• To do
What you return should be the lines from the first line of the records below through the line holding "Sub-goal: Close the", unchanged.

*** Records

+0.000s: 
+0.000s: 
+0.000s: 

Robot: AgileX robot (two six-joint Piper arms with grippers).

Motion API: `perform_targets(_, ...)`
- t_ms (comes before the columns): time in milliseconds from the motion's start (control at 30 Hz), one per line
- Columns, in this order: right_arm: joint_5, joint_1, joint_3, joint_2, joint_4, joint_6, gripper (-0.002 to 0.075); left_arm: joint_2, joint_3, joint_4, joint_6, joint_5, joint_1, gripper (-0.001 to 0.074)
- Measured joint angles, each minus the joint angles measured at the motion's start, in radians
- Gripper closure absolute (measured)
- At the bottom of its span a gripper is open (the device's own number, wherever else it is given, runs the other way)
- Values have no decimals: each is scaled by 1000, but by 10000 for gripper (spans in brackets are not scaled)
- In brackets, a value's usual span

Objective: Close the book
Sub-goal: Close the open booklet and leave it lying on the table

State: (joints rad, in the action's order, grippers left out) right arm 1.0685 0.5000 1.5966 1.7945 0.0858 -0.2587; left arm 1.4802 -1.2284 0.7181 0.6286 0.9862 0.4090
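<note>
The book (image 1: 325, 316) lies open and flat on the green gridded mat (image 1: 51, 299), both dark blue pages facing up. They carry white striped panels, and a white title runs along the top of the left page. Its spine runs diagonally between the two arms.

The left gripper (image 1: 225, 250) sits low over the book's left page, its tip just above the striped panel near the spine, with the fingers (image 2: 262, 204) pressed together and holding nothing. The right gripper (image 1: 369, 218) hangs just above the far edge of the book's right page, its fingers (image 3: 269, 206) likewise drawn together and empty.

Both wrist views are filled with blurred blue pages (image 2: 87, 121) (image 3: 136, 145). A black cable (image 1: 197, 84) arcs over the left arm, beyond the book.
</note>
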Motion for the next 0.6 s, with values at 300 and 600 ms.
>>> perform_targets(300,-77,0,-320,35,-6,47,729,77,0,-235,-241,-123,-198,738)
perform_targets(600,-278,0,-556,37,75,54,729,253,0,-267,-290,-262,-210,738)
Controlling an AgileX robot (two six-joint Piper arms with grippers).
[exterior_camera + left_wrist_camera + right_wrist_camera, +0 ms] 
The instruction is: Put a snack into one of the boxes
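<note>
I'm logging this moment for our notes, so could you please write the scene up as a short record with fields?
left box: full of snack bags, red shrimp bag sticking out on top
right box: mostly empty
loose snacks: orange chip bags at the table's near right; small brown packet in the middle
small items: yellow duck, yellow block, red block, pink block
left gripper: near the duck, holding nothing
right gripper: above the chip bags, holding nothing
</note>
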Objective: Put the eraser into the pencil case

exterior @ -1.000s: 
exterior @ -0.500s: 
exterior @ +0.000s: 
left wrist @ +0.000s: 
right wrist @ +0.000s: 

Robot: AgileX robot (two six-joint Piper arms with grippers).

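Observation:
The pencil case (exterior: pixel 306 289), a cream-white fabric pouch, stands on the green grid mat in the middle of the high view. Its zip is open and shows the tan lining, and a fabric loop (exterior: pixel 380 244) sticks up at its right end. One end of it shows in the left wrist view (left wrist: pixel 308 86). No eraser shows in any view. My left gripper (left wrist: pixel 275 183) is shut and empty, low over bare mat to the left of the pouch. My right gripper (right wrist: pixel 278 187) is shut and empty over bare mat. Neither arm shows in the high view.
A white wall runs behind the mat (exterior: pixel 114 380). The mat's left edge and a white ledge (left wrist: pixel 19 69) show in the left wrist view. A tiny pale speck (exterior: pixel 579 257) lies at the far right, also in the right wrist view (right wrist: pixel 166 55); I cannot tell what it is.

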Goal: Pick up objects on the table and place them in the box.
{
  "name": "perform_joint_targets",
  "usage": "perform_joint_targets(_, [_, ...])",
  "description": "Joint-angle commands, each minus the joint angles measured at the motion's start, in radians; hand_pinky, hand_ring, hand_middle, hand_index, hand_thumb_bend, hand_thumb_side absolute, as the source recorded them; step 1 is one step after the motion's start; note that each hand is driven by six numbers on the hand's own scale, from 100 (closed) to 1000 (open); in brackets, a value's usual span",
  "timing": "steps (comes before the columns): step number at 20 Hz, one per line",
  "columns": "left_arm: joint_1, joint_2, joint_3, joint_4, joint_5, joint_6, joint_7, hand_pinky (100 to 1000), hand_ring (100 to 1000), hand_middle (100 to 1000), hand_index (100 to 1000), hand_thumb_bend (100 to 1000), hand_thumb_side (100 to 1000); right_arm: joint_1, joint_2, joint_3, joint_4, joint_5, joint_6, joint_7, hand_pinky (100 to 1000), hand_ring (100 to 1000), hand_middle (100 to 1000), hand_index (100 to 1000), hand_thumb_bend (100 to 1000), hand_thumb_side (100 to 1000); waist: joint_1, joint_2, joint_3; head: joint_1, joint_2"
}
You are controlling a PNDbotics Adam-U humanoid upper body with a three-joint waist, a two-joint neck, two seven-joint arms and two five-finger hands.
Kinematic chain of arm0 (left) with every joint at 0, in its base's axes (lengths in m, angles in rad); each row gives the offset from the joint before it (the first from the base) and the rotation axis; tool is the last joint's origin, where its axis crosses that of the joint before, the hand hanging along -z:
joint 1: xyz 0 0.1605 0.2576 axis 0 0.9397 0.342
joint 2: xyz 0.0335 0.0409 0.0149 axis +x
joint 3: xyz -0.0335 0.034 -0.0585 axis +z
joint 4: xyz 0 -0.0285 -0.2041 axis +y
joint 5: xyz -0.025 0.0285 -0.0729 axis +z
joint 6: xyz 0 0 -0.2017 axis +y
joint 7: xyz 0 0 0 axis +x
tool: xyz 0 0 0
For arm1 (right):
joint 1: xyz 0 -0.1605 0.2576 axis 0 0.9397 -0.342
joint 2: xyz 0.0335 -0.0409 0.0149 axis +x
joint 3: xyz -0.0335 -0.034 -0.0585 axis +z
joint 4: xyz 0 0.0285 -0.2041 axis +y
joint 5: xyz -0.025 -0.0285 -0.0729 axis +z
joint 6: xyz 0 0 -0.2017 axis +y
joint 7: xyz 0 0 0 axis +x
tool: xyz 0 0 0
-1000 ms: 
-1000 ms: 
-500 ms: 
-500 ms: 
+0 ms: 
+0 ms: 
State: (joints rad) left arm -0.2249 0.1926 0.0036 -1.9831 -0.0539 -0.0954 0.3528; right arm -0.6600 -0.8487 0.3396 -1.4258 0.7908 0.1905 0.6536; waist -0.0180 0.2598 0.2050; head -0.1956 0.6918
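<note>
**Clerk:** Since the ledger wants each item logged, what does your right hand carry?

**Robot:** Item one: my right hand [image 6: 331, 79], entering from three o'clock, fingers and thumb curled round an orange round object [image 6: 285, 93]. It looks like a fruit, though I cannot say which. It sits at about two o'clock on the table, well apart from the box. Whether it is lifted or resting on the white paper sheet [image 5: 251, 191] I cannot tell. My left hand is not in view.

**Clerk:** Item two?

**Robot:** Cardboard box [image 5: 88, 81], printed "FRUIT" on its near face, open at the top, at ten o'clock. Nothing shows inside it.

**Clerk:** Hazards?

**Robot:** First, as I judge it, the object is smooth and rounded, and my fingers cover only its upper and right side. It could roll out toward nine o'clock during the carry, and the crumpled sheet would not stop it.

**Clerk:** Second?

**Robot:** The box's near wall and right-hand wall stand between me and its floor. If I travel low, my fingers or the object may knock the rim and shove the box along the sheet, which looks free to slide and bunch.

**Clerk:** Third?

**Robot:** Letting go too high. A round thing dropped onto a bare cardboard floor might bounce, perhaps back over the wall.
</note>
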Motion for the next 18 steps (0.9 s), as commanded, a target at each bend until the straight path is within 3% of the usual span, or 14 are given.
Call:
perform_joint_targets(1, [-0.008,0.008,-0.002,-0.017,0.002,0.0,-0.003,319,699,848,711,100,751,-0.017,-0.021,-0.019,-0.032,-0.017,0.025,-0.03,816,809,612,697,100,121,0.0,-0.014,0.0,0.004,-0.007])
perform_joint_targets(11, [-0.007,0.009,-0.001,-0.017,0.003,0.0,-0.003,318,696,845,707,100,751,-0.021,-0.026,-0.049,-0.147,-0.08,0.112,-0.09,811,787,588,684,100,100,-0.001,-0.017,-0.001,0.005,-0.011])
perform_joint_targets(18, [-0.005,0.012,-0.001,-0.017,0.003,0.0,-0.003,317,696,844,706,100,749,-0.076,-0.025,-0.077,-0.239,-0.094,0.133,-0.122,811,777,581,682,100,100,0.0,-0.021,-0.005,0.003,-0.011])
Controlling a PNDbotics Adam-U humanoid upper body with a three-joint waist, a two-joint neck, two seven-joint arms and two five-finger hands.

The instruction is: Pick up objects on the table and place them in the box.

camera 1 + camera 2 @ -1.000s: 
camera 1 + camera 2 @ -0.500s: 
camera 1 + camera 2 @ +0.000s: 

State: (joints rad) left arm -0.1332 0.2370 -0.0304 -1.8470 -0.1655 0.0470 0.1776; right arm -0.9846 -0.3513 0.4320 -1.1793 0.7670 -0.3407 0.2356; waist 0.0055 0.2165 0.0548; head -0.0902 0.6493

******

• Solution for this task
+0.000s: 
+0.000s: 
+0.000s: 

Robot: AgileX robot (two six-joint Piper arms with grippers).

Motion API: `perform_targets(_, ...)`
- t_ms (comes before the columns): time in milliseconds from the motion's start (control at 30 Hz), one per line
- Columns, in this order: right_arm: joint_5, joint_1, joint_3, joint_2, joint_4, joint_6, gripper (-0.002 to 0.075); left_arm: joint_2, joint_3, joint_4, joint_6, joint_5, joint_1, gripper (-0.001 to 0.074)
- Measured joint angles, each minus the joint angles measured at the motion's start, in radians
- Gripper closure absolute (measured)
- At the bottom of its span a gripper is open (the device's own number, wherever else it is given, runs the other way)
- Values have no decimals: each is scaled by 1000, but by 10000 for gripper (spans in brackets are not scaled)
- In brackets, a value's usual span

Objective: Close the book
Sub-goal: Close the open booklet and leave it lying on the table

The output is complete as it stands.